The trio (they were a foursome until dancer Leeroy Thornhill left in 2000) are all in their 40s. “There comes a point where you don’t want to be Uncle Alan at the wedding reception,” the band’s producer and sonic mastermind Liam Howlett told the music title.
The Prodigy enjoyed commercial success in their homeland right from the beginning. The club classic “Charly” reached No. 3 in the U.K. back in 1991, and its follow-up, “Everybody in the Place,” also from the debut album The Prodigy Experience, went to No. 2 the next year. By the time the hit sophomore album Music for the Jilted Generation arrived in 1994, word had spread that the group’s live show was the best in the business.
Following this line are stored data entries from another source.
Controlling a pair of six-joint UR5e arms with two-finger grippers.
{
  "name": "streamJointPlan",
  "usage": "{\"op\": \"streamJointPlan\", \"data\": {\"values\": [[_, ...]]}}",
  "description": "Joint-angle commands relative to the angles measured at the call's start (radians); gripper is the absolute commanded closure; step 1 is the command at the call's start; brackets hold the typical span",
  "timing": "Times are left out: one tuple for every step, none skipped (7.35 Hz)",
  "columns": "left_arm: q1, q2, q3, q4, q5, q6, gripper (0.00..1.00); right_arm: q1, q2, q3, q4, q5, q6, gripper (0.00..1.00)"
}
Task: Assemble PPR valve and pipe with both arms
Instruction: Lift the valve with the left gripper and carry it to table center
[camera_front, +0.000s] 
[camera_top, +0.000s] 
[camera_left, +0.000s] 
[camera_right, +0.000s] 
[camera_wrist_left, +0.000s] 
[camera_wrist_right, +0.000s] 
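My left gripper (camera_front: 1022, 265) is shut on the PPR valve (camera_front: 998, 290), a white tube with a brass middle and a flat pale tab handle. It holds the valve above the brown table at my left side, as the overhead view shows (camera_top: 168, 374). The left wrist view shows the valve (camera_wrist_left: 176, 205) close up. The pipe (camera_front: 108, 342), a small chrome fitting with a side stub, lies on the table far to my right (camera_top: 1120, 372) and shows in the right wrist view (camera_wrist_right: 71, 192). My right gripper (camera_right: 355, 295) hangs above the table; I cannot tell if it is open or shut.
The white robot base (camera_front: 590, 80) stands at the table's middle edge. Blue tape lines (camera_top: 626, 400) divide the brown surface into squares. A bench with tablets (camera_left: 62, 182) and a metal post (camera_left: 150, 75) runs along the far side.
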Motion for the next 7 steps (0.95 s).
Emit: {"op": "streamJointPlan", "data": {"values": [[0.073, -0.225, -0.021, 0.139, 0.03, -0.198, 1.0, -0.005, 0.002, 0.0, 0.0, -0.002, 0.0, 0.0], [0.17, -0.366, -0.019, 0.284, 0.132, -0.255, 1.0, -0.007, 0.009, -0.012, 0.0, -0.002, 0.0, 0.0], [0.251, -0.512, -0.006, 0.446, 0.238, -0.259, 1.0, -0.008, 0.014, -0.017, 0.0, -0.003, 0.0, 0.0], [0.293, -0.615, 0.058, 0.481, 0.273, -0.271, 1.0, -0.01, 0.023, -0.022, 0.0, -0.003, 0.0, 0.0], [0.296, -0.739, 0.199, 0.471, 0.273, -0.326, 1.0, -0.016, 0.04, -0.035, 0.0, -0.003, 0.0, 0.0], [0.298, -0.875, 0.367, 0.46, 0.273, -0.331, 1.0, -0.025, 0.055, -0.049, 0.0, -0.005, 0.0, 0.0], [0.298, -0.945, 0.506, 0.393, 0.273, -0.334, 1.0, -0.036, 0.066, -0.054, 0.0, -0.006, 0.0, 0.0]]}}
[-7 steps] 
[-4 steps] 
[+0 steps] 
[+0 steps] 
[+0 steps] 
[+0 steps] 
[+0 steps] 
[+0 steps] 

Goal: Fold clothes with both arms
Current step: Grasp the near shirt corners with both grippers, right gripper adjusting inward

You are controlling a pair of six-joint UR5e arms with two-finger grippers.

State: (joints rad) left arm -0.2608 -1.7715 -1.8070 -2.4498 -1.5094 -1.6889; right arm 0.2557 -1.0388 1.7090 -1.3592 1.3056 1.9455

The act arrived as a mainstream global force with 1997’s Fat of the Land, which reached No. 1 in more than a dozen countries, including the U.K. and U.S., and yielded a string of top ten hits, including the U.K. No. 1s “Firestarter” and “Breathe.”
The influential act’s latest offering, The Day Is My Enemy, became their sixth No. 1 when it opened at the summit of the U.K. albums chart in April. The set peaked at No. 127 on the Billboard 200.
The Prodigy played the multi-city Future Music Festival in Australia back in March and they kick off a U.K. tour May 4 at the Newcastle O2 Academy.